**Work request**
What is needed is an exact copy of the listing, with no pictures in it.

**Dataset extract**
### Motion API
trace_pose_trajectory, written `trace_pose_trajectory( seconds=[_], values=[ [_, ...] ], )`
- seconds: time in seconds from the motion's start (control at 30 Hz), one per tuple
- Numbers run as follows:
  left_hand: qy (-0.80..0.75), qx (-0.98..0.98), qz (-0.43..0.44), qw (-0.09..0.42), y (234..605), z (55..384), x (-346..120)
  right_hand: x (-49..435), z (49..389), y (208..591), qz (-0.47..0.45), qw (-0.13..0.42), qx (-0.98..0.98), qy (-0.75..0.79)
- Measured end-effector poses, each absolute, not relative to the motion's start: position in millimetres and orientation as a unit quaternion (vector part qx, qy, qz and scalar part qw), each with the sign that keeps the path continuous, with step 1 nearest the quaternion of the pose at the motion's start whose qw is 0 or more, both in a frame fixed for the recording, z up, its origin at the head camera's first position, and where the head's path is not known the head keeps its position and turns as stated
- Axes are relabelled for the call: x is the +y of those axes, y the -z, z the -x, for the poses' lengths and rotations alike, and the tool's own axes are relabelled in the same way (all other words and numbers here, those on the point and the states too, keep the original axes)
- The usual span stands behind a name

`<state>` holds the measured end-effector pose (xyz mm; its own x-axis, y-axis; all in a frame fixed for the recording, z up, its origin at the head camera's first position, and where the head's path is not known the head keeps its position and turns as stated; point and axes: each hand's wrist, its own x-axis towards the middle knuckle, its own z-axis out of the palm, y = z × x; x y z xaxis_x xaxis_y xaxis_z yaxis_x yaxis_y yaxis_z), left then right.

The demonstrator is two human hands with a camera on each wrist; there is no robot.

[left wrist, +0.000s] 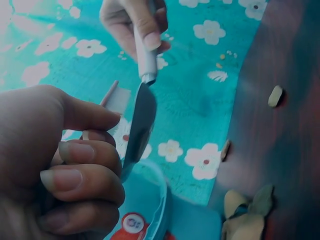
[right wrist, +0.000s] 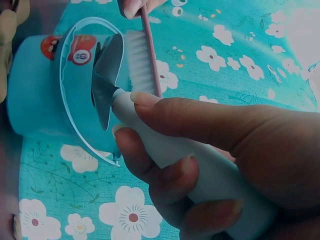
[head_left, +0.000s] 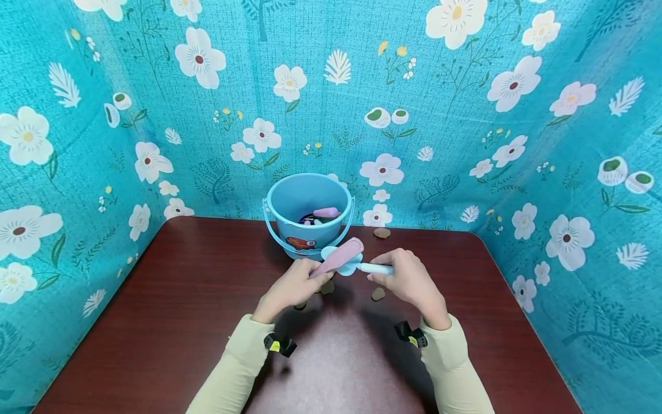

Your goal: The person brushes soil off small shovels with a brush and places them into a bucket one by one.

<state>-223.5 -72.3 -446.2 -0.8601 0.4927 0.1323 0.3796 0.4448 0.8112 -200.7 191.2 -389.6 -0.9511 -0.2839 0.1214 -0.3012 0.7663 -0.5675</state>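
My left hand (head_left: 295, 282) grips the handle of a pink brush (head_left: 343, 253), whose white bristles (right wrist: 140, 55) show in the right wrist view. In my right hand (head_left: 408, 276) is the pale handle (right wrist: 175, 155) of a light-blue tool with a petal-shaped, spatula-like head (head_left: 349, 267). The brush lies across that head in the head view, bristle side toward it; contact is hard to tell. Both are held above the table, in front of a blue bucket (head_left: 289, 201). Curled fingers hide much of the brush handle in the left wrist view.
Inside the bucket lie a pink-handled item (head_left: 327, 213) and other things; its handle hangs at the front. Several flat brown pieces, including one piece (head_left: 382, 233) and another piece (head_left: 378, 294), lie on the dark red table (head_left: 155, 322). Flowered blue cloth (head_left: 310, 115) walls three sides.
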Motion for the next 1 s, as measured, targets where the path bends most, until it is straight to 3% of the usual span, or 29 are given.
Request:
trace_pose_trajectory(
  seconds=[0.4, 1.0],
  values=[
    [-0.413, 0.883, -0.215, 0.057, 452.1, 218.9, -59.7, 192.0, 198.2, 389.8, -0.158, 0.021, -0.938, -0.308],
    [-0.413, 0.891, -0.190, -0.004, 454.0, 237.0, -95.4, 197.2, 198.0, 387.9, -0.163, 0.026, -0.935, -0.314]
  ],
)
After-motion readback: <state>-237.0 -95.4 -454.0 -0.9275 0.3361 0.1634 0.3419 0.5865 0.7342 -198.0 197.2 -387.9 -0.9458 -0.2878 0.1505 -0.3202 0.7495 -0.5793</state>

**Exercise result**
### Motion API
trace_pose_trajectory, written `trace_pose_trajectory( seconds=[_], values=[ [_, ...] ], )`
- seconds: time in seconds from the motion's start (control at 30 Hz), one per tuple
- Numbers run as follows:
  left_hand: qy (-0.80..0.75), qx (-0.98..0.98), qz (-0.43..0.44), qw (-0.09..0.42), y (234..605), z (55..384), x (-346..120)
  right_hand: x (-49..435), z (49..389), y (208..591), qz (-0.47..0.45), qw (-0.13..0.42), qx (-0.98..0.98), qy (-0.75..0.79)
- Measured end-effector poses, each absolute, not relative to the motion's start: position in millimetres and orientation as a unit quaternion (vector part qx, qy, qz and scalar part qw), each with the sign that keeps the path continuous, with step 1 nearest the quaternion of the pose at the motion's start whose qw is 0 or more, both in a frame fixed for the recording, z up, its origin at the head camera's first position, and where the head's path is not known the head keeps its position and turns as stated
- Axes are relabelled for the call: x is the +y of those axes, y the -z, z the -x, for the poses' lengths and rotations alike, and the tool's own axes are relabelled in the same way (all other words and numbers here, those on the point and the states too, keep the original axes)
- The usual span stands behind a name

`<state>` holds the measured end-effector pose (xyz mm; its own x-axis, y-axis; all in a frame fixed for the recording, z up, its origin at the head camera's first position, and where the head's path is not known the head keeps its position and turns as stated; point and axes: each hand's wrist, its own x-axis towards the middle knuckle, its own z-axis out of the palm, y = z × x; x y z xaxis_x xaxis_y xaxis_z yaxis_x yaxis_y yaxis_z), left then right.

The demonstrator is two human hands with a camera on each wrist; there is no robot.

[left wrist, +0.000s] 
[right wrist, +0.000s] 
[head_left, +0.000s] 

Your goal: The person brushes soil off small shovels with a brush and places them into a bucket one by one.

<state>-223.5 -72.3 -446.2 -0.8601 0.4927 0.1323 0.3796 0.4448 0.8112 -200.7 191.2 -389.6 -0.9511 -0.2839 0.1214 -0.3012 0.7663 -0.5675</state>
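My left hand (head_left: 295, 282) grips the handle of a pink brush (head_left: 343, 253), whose white bristles (right wrist: 140, 55) show in the right wrist view. In my right hand (head_left: 408, 276) is the pale handle (right wrist: 175, 155) of a light-blue tool with a petal-shaped, spatula-like head (head_left: 349, 267). The brush lies across that head in the head view, bristle side toward it; contact is hard to tell. Both are held above the table, in front of a blue bucket (head_left: 289, 201). Curled fingers hide much of the brush handle in the left wrist view.
Inside the bucket lie a pink-handled item (head_left: 327, 213) and other things; its handle hangs at the front. Several flat brown pieces, including one piece (head_left: 382, 233) and another piece (head_left: 378, 294), lie on the dark red table (head_left: 155, 322). Flowered blue cloth (head_left: 310, 115) walls three sides.
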Motion for the next 1 s, as measured, targets where the path bends most, until it is straight to 3% of the usual span, or 29 are given.
Request:
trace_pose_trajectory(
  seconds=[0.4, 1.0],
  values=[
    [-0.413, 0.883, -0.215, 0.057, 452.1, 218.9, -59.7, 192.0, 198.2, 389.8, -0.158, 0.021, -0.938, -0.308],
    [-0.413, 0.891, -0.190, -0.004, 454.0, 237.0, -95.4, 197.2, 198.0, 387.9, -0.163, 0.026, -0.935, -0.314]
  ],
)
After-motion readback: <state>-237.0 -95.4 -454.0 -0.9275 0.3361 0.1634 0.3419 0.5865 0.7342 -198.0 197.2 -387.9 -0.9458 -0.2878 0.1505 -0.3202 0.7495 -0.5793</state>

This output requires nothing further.